Staff reported that in general there were sufficient staffing at the service, although at the time of the assessment some roles were vacant, including the Head of Operations. Leaders told us that they had worked hard to recruit to posts. Staff told us that in general staffing was sufficient, both in the main office and in the locations at which direct clinical care was provided.
There were processes in place to ensure pre-employment checks took place before staff commenced work at the service. There was an induction process for new starters and staff received regular appraisals. There were systems to ensure training was completed at set intervals throughout a person’s employment at the service. These systems were monitored to ensure compliance.

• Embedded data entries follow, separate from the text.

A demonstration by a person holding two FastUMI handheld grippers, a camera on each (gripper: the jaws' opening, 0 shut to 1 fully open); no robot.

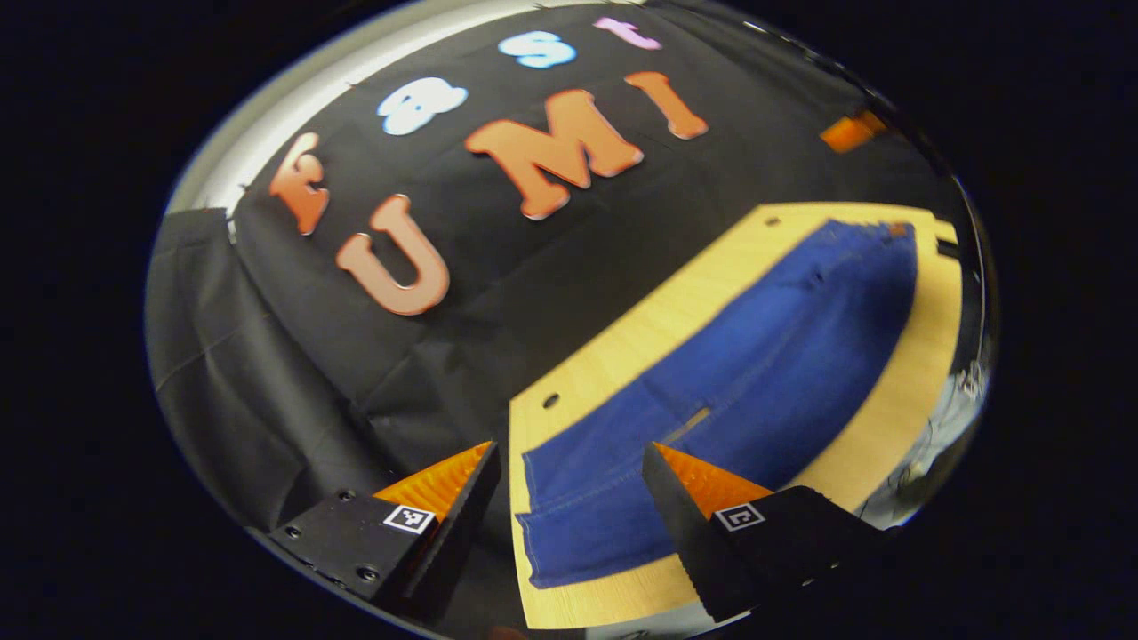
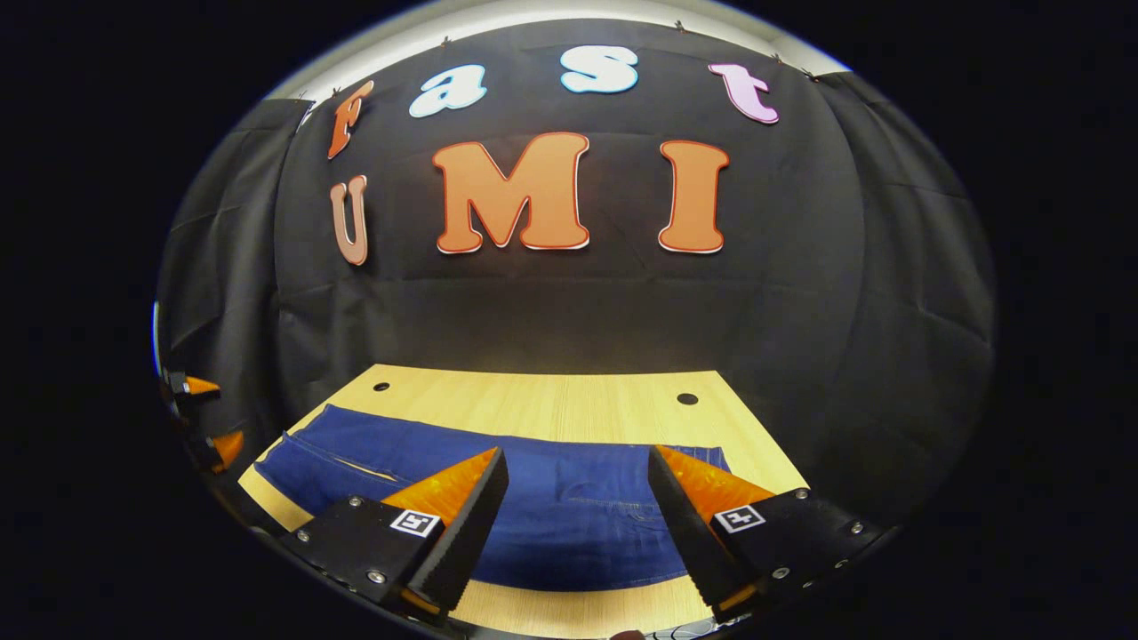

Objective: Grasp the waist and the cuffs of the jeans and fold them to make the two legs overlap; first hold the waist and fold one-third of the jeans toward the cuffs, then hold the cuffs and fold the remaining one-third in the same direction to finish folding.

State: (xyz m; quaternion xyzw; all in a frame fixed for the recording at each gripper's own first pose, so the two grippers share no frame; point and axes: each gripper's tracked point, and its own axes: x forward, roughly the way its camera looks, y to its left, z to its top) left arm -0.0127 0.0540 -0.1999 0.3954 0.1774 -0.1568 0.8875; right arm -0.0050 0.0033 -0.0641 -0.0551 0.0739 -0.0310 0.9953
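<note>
Blue jeans (image 1: pixel 765 373) lie flat along a light wooden table (image 1: pixel 613 351), the two legs side by side with a narrow gap between them. In the left gripper view the cuffs lie nearest and the waist is at the far end. My left gripper (image 1: pixel 569 449) hovers open just above the cuff end, holding nothing. In the right gripper view the jeans (image 2: pixel 569 498) stretch across the table (image 2: pixel 533 404), waist end to the right. My right gripper (image 2: pixel 576 451) stands open above the seat area, apart from the cloth. The left gripper (image 2: pixel 209 418) shows small at the far left.
The table has small round holes near its far corners (image 2: pixel 686 398) (image 2: pixel 380 387). Black cloth hangs right behind the table's far edge. A strip of bare wood (image 2: pixel 569 613) runs along the near edge in front of the jeans.
</note>
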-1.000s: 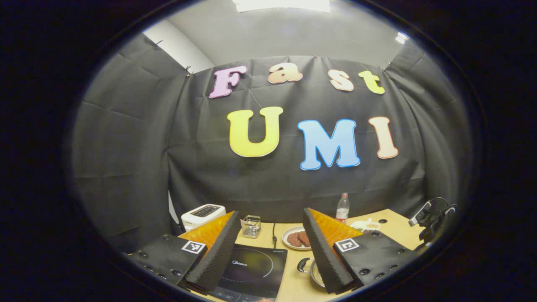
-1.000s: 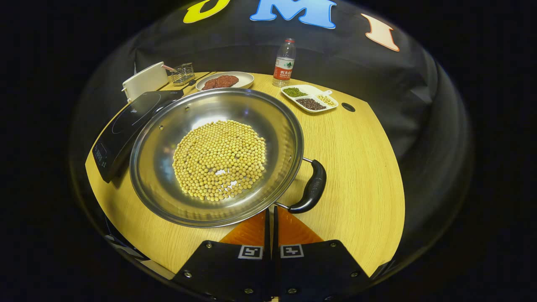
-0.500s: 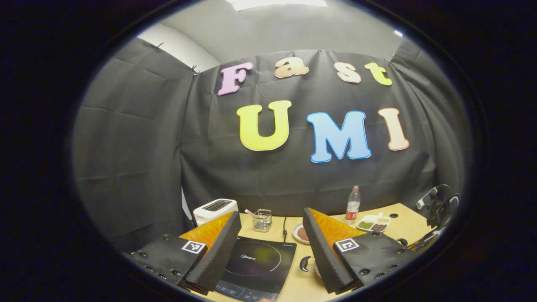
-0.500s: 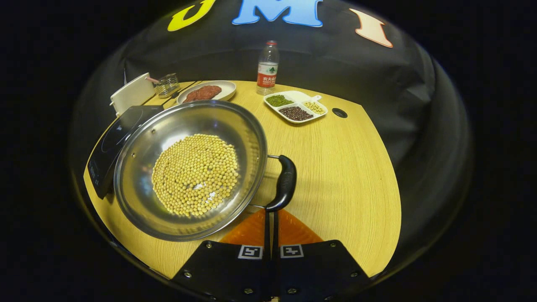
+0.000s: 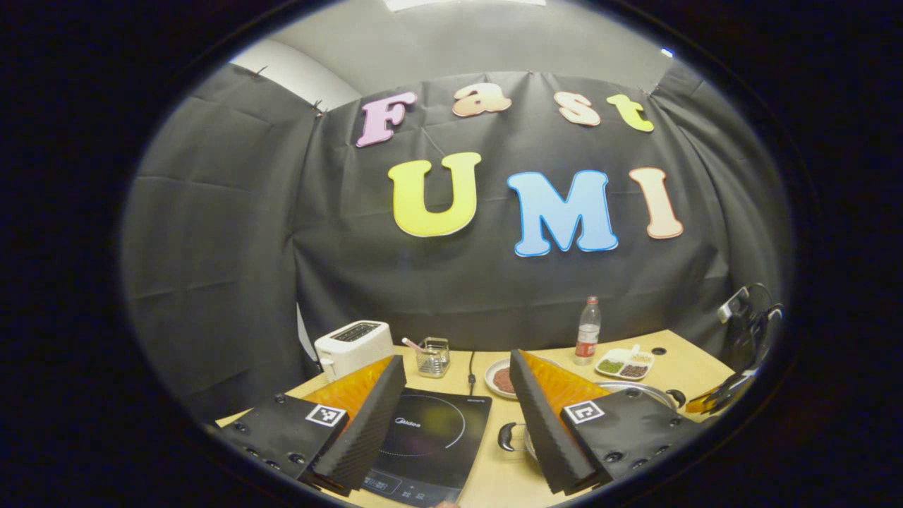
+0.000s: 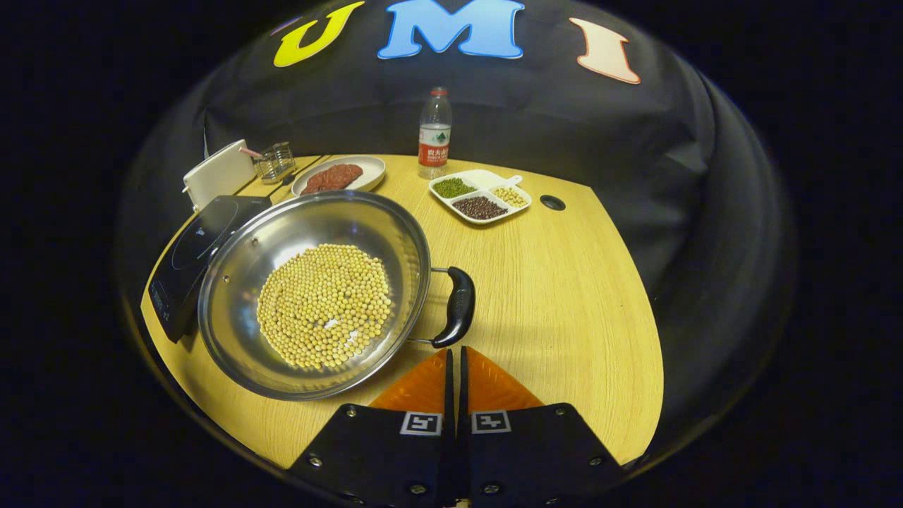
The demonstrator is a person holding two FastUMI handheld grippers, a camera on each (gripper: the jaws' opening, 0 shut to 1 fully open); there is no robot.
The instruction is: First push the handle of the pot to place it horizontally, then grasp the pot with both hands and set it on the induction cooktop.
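The pot, full of yellow beans, sits on the table just right of the cooktop. The right gripper is closed on nothing, its tips just near of the pot's black handle. The left gripper hangs wide open above the cooktop's near edge.

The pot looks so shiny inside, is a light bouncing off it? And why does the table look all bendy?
In the right gripper view, the pot has a bright patch of glare on its steel wall above the soybeans, and the fisheye lens curves the table edge. In the left gripper view, a ceiling light is washed out white at the top, while the induction cooktop stays sharp.
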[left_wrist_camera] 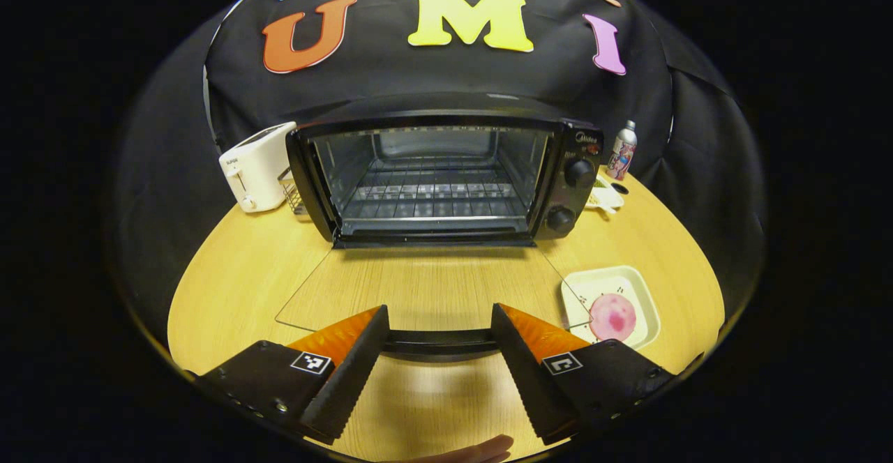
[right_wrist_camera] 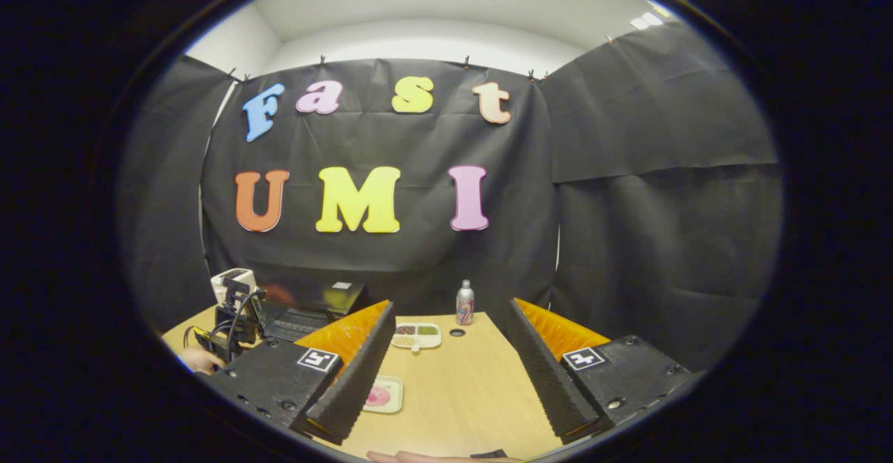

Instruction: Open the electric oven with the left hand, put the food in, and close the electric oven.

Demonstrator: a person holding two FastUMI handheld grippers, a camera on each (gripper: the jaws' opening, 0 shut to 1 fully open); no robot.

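Note:
The black electric oven (left_wrist_camera: 446,177) stands at the back of the wooden table with its glass door (left_wrist_camera: 418,289) folded down flat and a wire rack inside. The door's dark handle (left_wrist_camera: 438,341) lies between the fingers of my left gripper (left_wrist_camera: 438,309), which is open and does not press on it. A round pink food item (left_wrist_camera: 612,316) rests on a cream square plate (left_wrist_camera: 645,295) to the right of the door. My right gripper (right_wrist_camera: 450,304) is open and held up above the table, with the plate (right_wrist_camera: 391,400) and pink food (right_wrist_camera: 377,397) below its left finger.
A white toaster (left_wrist_camera: 254,167) and a small wire basket (left_wrist_camera: 293,194) sit left of the oven. A divided snack dish (left_wrist_camera: 603,198) and a can (left_wrist_camera: 622,150) stand to its right. A hand (left_wrist_camera: 481,452) shows at the near table edge.

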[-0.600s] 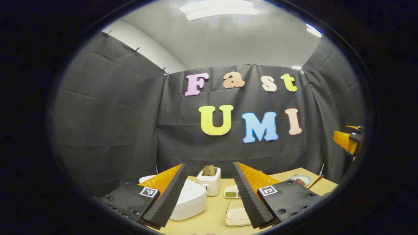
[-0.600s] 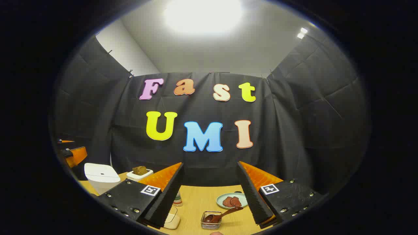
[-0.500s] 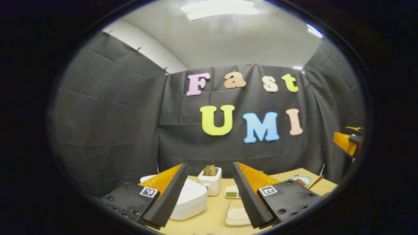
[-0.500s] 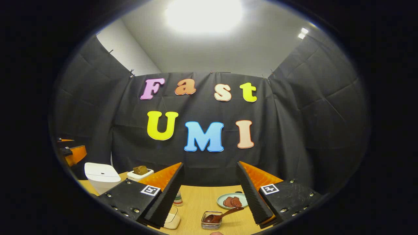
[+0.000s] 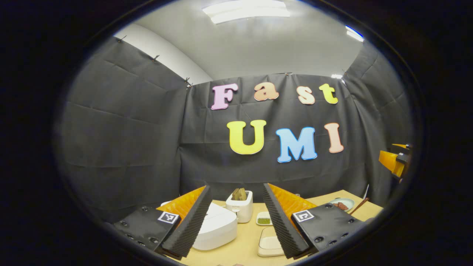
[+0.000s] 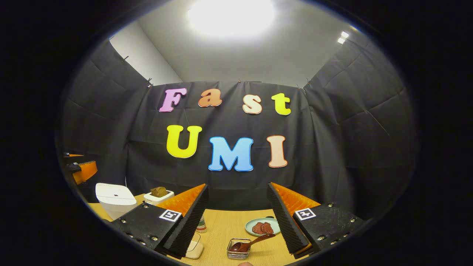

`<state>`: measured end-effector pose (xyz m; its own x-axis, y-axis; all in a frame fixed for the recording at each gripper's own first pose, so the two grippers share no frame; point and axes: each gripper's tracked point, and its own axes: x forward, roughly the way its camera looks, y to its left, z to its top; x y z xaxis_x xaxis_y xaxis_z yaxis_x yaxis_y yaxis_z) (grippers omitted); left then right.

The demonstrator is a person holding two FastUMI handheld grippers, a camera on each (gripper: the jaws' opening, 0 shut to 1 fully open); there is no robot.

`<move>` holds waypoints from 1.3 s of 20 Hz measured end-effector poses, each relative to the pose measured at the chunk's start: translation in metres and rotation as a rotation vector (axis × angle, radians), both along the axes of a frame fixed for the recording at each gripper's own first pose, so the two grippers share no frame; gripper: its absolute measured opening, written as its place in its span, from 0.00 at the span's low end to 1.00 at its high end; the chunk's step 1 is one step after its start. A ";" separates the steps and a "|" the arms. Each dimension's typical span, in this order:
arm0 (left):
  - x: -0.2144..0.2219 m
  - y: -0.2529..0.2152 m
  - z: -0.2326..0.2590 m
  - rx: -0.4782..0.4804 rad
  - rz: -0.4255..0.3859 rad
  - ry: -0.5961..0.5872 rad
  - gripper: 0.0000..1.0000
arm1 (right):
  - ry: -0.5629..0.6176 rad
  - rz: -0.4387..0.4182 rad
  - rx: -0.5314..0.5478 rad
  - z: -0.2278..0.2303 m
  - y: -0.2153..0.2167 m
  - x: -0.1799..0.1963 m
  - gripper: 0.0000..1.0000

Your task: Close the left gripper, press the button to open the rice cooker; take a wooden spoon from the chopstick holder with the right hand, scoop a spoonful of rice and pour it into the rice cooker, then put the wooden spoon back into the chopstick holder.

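Rice cooker [image 5: 216, 229], lid shut, partly hidden behind the left gripper [image 5: 236, 221]; spoon [image 6: 251, 244] lies right of it. Both the left and right gripper [image 6: 238, 221] jaws gape wide, holding nothing.

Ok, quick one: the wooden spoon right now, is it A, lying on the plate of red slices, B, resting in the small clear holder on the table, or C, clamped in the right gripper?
B: in the right gripper view the wooden spoon sits with its bowl in the small clear holder on the table, while the right gripper is open above it.
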<state>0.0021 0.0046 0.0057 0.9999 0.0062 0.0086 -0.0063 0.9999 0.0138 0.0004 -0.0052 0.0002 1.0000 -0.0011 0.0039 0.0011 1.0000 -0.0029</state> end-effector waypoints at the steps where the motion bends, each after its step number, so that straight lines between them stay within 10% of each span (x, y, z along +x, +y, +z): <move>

Infection prevention and control
Premises were clean and tidy. The provider had completed handwashing audits to ensure staff were aware of correct handwashing techniques. Where areas for improvement were identified, action was taken to reduce the risk of infection.
Leaders told us that although clinical premises were not owned by the provider, they had access to cleaning schedules for the locations at which clinical services were provided, and regular monitoring of cleanliness was in place. All staff were aware of where spillage kits and other cleaning equipment were stored.
The service was clean, and all of the clinical areas at the 4 clinical sites that we visited were fit for use. Curtains were changed regularly, and sharps and other clinical waste management was managed appropriately.
Staff had received immunisations appropriate to their role. There were effective systems to ensure staff were up to date with routine immunisations.
Medicines optimisation
Patients were prescribed medicine in line with best practice guidance. Patient records allowed for good continuity of care. The provider audited clinical records and made improvements as a result.
Leaders told us that there were prescribing protocols in place at the service that were audited. Leads at the service detailed how clinical records were reviewed, both in terms of medicines audits and sample reviews of individual clinicians.
The service sees patients who are registered at Bexley based GP practices, and does not have its own patient list. As such CQC was not able to undertake searches of clinical records. However, we undertook a sample review of notes, and prescribing was in line with best based practice.
There were written protocols for the prescribing of medicines requiring monitoring and management following patient safety alerts.